* _What is needed_
In the data below, how many lines contain the word "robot"? Answer with the number alone.
====== Provided records
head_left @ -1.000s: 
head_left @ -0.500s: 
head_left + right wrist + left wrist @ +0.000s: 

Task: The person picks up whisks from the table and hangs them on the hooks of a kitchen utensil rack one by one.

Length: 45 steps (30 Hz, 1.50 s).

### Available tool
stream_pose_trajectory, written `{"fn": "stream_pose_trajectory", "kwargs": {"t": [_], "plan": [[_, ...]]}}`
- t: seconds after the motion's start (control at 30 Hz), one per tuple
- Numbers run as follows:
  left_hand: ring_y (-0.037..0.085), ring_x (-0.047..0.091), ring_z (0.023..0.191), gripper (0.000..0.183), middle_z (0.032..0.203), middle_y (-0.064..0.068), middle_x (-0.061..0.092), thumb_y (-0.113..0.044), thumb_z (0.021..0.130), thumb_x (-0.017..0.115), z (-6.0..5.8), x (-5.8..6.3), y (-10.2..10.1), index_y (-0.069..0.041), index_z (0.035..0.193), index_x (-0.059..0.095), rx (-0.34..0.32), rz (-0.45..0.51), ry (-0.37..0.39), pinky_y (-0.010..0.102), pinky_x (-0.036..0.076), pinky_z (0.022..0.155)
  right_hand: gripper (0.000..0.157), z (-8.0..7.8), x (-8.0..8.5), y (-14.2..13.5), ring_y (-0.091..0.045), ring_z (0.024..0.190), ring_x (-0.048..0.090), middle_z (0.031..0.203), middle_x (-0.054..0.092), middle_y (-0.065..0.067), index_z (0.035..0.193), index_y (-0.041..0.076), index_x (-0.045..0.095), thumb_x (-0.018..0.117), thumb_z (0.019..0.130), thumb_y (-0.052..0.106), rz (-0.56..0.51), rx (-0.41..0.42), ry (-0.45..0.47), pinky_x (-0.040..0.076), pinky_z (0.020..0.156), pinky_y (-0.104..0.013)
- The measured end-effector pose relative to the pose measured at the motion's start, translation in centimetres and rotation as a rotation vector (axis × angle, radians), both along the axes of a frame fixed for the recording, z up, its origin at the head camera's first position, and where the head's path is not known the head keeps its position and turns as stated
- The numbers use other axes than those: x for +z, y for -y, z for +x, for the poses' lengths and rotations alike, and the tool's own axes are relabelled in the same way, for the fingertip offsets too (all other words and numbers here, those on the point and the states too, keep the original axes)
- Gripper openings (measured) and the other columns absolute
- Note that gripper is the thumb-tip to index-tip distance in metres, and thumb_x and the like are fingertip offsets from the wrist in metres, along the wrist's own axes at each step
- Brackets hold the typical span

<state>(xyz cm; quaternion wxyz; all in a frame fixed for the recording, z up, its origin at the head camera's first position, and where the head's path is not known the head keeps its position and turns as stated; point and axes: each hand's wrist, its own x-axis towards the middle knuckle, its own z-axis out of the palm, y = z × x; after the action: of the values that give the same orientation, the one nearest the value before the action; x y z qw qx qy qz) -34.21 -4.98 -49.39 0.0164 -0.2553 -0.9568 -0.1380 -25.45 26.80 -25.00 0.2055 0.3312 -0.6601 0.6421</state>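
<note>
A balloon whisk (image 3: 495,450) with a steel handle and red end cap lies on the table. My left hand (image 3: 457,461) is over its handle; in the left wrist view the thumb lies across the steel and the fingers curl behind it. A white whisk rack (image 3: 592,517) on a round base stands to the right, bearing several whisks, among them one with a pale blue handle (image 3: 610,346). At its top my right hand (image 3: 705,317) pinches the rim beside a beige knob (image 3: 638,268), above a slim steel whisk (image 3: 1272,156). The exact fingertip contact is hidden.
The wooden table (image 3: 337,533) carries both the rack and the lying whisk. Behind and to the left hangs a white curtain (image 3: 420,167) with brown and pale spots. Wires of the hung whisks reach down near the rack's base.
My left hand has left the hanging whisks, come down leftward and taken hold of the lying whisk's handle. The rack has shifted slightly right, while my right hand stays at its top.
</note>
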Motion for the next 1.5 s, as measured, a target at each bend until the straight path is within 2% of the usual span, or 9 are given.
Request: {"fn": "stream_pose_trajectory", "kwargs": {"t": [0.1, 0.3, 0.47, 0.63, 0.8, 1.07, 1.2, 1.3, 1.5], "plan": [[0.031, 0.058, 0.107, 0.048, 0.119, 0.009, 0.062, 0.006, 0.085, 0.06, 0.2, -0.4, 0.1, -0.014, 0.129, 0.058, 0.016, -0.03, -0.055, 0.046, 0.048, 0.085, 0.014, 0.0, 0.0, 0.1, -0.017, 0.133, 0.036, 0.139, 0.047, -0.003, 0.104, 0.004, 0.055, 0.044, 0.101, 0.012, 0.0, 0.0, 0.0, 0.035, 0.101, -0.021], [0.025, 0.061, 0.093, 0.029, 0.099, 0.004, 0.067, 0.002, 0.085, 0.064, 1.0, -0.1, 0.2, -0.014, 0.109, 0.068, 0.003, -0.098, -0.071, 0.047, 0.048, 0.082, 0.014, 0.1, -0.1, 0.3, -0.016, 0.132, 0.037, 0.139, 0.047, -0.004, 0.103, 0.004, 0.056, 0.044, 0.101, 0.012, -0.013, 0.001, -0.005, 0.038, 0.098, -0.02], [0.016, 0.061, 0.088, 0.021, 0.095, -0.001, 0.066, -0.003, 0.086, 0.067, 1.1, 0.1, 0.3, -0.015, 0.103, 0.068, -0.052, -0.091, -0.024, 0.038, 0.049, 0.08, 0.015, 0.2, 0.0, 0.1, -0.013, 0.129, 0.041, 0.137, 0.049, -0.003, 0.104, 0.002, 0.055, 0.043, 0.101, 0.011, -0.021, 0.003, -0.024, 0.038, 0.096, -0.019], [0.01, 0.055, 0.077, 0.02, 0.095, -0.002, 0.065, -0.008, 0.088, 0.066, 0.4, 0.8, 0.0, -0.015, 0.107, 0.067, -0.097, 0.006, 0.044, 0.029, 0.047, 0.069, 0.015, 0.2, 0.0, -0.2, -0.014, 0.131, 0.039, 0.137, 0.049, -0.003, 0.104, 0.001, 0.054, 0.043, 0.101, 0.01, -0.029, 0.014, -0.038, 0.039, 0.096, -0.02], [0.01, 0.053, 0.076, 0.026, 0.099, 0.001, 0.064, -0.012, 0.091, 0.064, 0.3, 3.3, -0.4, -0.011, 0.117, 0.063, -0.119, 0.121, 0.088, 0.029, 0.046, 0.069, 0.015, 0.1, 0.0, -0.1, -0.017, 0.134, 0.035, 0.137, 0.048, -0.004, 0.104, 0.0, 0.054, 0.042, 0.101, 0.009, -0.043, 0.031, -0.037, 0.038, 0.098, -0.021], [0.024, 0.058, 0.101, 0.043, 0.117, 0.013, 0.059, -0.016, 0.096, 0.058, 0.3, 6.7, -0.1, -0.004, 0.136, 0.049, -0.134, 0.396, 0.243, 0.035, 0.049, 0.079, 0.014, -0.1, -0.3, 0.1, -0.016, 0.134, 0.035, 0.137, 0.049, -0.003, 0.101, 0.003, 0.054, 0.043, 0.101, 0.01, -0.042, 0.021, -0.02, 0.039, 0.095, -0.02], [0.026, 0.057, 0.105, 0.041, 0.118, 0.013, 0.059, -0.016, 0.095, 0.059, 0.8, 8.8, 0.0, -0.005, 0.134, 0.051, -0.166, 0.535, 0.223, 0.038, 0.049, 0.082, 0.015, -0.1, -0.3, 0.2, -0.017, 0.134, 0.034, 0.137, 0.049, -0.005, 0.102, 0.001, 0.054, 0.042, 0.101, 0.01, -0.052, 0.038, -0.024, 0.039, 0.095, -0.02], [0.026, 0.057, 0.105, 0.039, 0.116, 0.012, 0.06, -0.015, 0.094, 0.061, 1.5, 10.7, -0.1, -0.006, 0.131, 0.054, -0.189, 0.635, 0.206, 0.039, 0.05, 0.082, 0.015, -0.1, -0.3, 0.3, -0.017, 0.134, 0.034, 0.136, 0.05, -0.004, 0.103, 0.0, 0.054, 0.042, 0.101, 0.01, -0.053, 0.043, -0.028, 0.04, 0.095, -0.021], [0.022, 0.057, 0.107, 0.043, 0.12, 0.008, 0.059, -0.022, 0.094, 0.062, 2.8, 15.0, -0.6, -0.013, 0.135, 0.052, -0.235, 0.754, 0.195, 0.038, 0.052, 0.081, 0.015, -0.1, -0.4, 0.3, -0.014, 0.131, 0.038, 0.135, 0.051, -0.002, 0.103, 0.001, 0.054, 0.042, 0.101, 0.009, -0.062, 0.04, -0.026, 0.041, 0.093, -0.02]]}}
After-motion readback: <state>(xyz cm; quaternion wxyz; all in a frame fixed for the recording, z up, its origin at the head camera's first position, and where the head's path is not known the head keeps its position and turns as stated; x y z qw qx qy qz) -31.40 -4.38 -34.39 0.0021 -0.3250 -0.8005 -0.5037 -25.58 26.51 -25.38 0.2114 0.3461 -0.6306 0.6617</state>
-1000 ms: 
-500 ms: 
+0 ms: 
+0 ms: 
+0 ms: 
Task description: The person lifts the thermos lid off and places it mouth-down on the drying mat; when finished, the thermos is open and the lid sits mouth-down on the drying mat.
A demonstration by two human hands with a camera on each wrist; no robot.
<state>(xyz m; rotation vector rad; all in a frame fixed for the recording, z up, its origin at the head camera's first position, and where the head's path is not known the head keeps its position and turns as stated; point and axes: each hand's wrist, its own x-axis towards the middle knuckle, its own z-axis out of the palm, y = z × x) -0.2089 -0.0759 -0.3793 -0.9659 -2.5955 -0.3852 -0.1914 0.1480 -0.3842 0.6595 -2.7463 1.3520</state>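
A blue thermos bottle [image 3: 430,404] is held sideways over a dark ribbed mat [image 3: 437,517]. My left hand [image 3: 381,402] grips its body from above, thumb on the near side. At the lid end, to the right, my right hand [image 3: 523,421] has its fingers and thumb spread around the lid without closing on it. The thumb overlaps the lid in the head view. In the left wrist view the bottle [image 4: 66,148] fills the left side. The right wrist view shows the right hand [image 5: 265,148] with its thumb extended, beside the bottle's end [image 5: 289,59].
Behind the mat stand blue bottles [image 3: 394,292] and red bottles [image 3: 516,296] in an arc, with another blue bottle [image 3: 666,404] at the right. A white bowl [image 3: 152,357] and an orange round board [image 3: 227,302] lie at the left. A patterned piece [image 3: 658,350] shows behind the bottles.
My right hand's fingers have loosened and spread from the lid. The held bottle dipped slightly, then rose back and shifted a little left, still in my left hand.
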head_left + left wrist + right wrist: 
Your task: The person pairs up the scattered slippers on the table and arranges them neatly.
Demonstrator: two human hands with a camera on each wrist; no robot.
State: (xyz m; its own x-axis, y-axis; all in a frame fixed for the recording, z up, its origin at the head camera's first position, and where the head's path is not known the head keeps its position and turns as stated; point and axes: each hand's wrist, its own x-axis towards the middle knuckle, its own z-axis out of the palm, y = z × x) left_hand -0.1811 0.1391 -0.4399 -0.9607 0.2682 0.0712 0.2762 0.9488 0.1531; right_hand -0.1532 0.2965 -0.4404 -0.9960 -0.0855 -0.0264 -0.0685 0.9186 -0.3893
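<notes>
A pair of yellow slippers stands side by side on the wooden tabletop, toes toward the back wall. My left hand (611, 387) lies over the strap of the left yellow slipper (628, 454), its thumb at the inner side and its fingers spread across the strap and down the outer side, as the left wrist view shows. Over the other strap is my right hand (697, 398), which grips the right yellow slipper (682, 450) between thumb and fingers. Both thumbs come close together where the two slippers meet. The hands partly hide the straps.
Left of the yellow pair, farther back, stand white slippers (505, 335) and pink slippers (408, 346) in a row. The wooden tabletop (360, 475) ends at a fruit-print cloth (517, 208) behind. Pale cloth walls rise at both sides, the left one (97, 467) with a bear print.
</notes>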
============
* _Output of the task_
2